# PROBLEM STATEMENT:
Go over the data and keep only the lines that include "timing".

# Collected data entries:

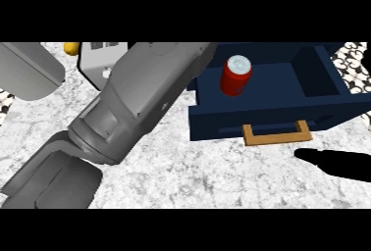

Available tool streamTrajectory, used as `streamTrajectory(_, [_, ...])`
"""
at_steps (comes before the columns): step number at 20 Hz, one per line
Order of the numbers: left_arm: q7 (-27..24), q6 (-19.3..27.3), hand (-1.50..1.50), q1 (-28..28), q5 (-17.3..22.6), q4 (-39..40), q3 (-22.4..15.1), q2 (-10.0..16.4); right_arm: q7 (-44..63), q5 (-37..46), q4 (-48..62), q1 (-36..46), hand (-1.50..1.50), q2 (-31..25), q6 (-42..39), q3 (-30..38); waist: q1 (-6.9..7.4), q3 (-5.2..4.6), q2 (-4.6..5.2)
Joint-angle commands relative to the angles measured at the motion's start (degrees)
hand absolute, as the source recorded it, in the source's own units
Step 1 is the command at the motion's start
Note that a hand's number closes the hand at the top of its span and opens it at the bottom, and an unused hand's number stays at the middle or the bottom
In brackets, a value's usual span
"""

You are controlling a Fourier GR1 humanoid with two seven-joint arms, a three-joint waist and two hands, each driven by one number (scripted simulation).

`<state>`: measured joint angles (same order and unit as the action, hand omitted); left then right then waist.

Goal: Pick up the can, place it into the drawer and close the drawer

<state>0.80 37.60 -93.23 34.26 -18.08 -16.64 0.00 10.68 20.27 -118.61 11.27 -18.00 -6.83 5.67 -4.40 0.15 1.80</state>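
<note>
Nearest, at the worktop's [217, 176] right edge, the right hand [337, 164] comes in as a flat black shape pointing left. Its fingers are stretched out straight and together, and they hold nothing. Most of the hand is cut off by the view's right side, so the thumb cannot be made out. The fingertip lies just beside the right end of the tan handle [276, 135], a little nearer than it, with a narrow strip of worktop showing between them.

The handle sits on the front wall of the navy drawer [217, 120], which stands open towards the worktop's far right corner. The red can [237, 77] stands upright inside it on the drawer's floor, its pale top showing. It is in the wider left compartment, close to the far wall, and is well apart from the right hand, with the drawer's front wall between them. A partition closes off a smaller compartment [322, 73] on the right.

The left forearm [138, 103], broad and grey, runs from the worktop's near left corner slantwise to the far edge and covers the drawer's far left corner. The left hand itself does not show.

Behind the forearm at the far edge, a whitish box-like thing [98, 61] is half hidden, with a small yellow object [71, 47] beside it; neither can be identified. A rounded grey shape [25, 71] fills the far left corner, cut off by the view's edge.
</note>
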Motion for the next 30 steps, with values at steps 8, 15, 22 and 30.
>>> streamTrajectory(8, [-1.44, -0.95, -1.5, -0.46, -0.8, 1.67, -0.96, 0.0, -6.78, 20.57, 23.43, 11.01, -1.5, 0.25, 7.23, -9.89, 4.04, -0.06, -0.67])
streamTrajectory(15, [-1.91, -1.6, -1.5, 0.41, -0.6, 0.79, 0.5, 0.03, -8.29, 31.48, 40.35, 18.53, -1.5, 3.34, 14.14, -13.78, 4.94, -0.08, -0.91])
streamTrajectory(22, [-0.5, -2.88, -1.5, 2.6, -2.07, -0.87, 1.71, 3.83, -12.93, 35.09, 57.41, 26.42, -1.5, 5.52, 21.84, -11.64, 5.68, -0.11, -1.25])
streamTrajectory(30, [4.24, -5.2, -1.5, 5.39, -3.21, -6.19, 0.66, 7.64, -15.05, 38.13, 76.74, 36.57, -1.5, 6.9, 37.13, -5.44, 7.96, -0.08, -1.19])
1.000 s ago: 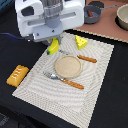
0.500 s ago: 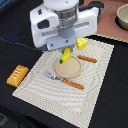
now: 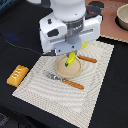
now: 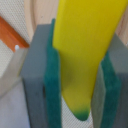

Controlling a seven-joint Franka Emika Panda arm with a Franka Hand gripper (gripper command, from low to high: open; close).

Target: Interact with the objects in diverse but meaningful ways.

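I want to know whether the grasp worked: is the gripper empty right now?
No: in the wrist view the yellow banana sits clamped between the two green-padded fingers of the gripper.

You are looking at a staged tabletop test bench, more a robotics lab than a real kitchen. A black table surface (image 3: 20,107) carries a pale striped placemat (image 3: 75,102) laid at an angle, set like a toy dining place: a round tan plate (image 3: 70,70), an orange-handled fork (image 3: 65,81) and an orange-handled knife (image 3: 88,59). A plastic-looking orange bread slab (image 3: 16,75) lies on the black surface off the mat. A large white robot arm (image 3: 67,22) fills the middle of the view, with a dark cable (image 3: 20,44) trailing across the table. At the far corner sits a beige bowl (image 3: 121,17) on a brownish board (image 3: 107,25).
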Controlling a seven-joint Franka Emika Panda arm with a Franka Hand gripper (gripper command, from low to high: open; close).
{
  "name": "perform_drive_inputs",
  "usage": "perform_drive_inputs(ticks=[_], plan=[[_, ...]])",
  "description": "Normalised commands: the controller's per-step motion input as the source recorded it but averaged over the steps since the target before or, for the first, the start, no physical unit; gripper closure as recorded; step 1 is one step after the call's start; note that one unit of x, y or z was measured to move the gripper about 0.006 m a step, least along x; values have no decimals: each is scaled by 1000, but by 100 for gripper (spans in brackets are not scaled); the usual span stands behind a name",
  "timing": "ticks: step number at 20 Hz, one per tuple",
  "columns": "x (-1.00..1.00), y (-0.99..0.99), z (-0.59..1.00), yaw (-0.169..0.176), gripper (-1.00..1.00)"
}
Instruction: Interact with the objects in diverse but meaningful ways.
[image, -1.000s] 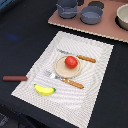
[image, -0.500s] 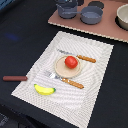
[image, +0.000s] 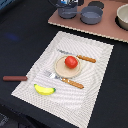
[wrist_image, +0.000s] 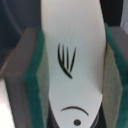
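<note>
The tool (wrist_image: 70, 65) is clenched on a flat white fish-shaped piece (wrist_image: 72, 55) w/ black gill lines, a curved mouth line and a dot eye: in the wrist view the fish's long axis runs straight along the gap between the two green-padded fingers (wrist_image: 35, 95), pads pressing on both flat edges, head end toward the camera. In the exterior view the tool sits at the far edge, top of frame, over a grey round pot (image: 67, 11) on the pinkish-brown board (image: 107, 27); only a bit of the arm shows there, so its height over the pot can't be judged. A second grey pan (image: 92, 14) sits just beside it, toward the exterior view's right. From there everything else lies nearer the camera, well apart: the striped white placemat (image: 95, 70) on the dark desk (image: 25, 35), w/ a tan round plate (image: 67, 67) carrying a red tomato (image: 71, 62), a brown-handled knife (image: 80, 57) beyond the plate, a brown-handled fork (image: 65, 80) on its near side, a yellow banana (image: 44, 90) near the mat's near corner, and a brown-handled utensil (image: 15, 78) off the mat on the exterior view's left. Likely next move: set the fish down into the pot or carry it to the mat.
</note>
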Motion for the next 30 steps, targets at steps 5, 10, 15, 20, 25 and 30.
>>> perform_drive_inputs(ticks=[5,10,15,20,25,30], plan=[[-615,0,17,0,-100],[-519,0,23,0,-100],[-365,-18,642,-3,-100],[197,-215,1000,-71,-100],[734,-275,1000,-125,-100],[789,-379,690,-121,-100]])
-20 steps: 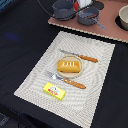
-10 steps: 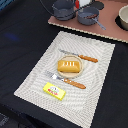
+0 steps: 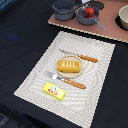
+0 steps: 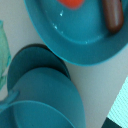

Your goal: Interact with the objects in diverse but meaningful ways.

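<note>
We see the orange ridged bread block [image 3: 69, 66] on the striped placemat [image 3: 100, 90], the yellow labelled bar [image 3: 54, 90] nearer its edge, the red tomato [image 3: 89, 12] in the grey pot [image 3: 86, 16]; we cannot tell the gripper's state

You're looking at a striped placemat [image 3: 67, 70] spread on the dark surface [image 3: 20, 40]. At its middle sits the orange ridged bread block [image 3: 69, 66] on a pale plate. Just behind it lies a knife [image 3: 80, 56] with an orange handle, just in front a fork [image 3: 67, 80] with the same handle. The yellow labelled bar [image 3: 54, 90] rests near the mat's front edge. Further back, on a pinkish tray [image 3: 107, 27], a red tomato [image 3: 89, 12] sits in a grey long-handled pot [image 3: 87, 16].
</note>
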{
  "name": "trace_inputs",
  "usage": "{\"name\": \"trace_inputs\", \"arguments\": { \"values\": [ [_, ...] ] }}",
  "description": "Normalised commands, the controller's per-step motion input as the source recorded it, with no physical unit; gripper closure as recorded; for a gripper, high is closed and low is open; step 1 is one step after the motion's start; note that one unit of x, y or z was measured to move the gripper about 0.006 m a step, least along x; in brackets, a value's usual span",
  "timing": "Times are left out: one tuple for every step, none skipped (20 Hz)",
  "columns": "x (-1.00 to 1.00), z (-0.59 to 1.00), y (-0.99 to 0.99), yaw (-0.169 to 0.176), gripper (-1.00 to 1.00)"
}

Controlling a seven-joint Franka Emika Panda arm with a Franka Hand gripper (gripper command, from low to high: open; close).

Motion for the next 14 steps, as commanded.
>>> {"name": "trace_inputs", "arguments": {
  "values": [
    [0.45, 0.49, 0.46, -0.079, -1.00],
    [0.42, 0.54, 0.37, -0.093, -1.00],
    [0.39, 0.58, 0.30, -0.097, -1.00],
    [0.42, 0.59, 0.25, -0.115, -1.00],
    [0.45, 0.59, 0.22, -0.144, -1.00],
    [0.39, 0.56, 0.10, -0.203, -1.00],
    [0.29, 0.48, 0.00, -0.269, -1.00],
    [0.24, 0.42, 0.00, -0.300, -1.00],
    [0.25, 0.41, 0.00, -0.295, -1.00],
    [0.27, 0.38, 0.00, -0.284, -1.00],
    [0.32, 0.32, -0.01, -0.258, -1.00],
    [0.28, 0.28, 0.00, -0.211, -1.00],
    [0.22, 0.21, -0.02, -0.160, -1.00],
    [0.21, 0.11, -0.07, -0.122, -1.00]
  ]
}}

# ANSWER BOX:
  "timing": "ticks: step number at 20 Hz, one per tuple",
  "timing": "Times are left out: one tuple for every step, none skipped (20 Hz)",

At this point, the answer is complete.